A ideia é botar na água 400 balsas e 15 empurradores para escoar o minério. No papel, desenvolvimento. Na prática, segundo o MPF, pode ser dor de cabeça. Os estudos ambientais foram considerados rasos, e o risco de mexer no delicado Pantanal preocupa – ainda mais quando se fala em ampliar, e muito, o trânsito de embarcações numa região que não costuma perdoar descuidos.
Tem também o outro lado da conta: comunidades tradicionais que podem pagar o preço desse progresso acelerado. O receio é de impacto irreversível – daqueles que não cabem em planilha nem voltam atrás com compensação ambiental.

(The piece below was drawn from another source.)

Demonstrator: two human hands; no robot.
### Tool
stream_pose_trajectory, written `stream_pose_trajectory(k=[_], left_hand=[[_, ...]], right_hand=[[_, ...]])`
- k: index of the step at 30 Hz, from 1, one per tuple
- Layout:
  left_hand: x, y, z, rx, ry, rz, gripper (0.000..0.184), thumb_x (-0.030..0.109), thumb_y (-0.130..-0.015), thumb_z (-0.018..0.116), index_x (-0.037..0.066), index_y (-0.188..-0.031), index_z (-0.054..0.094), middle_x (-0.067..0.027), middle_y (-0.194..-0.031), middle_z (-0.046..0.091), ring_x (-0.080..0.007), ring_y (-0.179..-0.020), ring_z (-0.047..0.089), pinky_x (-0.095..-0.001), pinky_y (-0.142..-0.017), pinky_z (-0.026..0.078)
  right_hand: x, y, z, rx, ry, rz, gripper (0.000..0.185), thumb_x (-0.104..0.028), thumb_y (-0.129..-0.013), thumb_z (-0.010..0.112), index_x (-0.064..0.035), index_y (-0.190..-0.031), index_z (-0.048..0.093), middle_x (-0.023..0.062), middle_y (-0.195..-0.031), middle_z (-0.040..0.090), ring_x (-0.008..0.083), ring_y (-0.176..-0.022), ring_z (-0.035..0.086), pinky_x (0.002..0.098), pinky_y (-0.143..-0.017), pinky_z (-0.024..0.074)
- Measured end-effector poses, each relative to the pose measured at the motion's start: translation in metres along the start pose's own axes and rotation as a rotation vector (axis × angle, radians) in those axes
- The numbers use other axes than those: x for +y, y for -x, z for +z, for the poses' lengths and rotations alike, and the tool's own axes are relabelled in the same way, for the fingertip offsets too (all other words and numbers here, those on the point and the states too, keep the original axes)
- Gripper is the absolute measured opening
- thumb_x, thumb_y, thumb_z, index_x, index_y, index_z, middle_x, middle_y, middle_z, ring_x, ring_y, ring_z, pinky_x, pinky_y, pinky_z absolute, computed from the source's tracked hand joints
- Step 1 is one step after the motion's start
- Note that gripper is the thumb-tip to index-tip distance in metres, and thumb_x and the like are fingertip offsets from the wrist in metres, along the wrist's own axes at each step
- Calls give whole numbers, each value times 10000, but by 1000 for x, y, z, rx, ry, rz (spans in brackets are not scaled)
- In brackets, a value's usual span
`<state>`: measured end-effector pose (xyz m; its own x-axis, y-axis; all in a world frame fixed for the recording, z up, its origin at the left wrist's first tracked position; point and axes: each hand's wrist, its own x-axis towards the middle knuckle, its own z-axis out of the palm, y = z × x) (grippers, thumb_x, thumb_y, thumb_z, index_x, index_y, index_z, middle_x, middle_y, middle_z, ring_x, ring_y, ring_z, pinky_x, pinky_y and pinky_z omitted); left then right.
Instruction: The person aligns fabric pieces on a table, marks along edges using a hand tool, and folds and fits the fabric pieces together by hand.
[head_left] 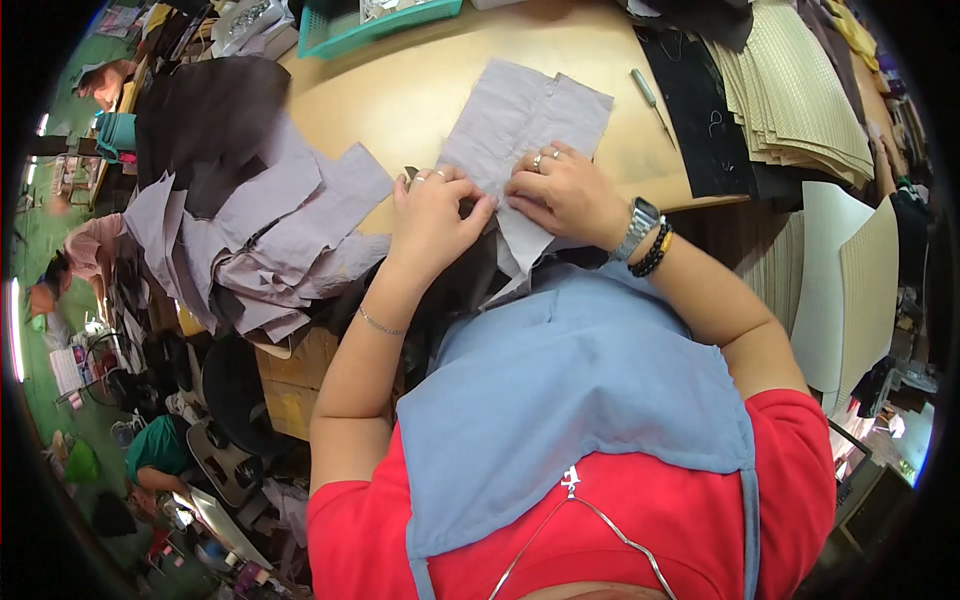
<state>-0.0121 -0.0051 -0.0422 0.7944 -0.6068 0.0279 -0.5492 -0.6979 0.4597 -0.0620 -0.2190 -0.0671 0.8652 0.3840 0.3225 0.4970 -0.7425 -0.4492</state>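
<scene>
A greyish-lilac piece of fabric (530, 115) lies over the table's near edge, with a seam-like line running down it and its lower corner hanging towards my apron. My left hand (440, 215) is closed at the fabric's left edge, thumb and fingers pinched together on it. Beside that hand's knuckles a small dark pointed thing shows, too covered to name. On top of the cloth, my right hand (570, 195) is curled, its thumb and fingertips gripping the fabric close to the left hand. The fingertips of both hands are partly hidden.
A heap of similar lilac fabric pieces (280, 240) lies to the left, beside dark cloth (215, 120). An awl-like tool (650, 100) rests on the table (390, 100) at right. Beyond it are stacked quilted-looking sheets (790, 95). A teal basket (340, 40) stands at the back.
</scene>
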Motion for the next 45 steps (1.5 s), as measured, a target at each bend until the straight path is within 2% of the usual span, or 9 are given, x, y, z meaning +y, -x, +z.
stream_pose_trajectory(k=[8,14,18,21,24,26,29,35,45], left_hand=[[17,-20,-14,-204,-220,38,208,266,-785,633,93,-765,748,-133,-893,688,-316,-974,630,-669,-998,325],[18,-23,-1,-288,-263,10,230,276,-785,615,69,-793,715,-138,-932,675,-334,-933,649,-569,-960,355],[8,-34,-5,-346,-25,-26,279,298,-794,615,54,-871,727,-170,-990,687,-345,-916,666,-537,-905,450],[-13,-58,12,-367,252,-133,242,288,-799,633,64,-845,713,-152,-831,692,-295,-773,671,-427,-739,513],[-17,-84,14,-282,553,-264,189,229,-844,643,46,-810,675,-42,-676,627,-126,-645,581,-286,-574,458],[-29,-112,30,-197,812,-332,199,226,-872,629,36,-818,660,15,-717,600,-67,-664,527,-250,-596,447],[-31,-143,41,58,979,-274,238,250,-882,650,17,-880,697,-65,-783,683,-137,-721,613,-299,-672,499],[-33,-127,72,149,970,-20,210,196,-911,665,-9,-953,678,-81,-892,701,-122,-814,631,-268,-757,501],[-22,-118,55,80,848,-124,178,187,-924,676,13,-956,686,-27,-923,668,-98,-878,594,-257,-826,476]], right_hand=[[-10,7,-5,79,-76,-32,117,-160,-838,714,-89,-906,651,72,-910,641,290,-863,617,472,-818,482],[-30,14,-17,-168,-51,11,249,-291,-810,741,-114,-949,633,83,-919,624,285,-853,614,414,-759,468],[-17,14,-20,-69,26,-41,320,-373,-798,745,-144,-981,617,40,-984,619,260,-912,609,412,-823,441],[8,7,-18,-123,96,-27,204,-309,-854,689,-154,-968,619,38,-934,637,246,-886,624,411,-831,435],[45,-17,-26,-70,280,-68,102,-245,-886,637,-154,-921,607,38,-889,649,231,-866,635,433,-843,437],[70,-41,-43,13,335,-39,55,-213,-883,616,-162,-895,601,35,-856,649,226,-870,634,447,-868,433],[60,-68,-57,276,447,-7,28,-156,-865,626,-131,-876,618,59,-854,648,274,-851,616,440,-873,423],[19,-65,-38,294,-339,217,136,-109,-879,667,-32,-987,635,142,-918,673,341,-881,634,403,-771,497],[56,-29,-4,357,-497,433,159,-125,-869,702,-3,-972,692,65,-799,705,121,-662,632,270,-622,511]])
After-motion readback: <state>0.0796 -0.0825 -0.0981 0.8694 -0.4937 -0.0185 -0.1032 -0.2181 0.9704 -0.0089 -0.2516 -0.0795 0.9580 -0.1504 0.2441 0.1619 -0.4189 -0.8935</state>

E como desgraça pouca é bobagem, o MPF também bate à porta da JBS (dona da LHG Logística) com uma ação paralela: cobra R$ 119 milhões por compras de gado de fazendas acusadas de manter trabalhadores em condições análogas à escravidão.
No fim, o roteiro se repete: dinheiro alto, promessa de crescimento e uma conta ambiental e social que insiste em aparecer – cedo ou tarde.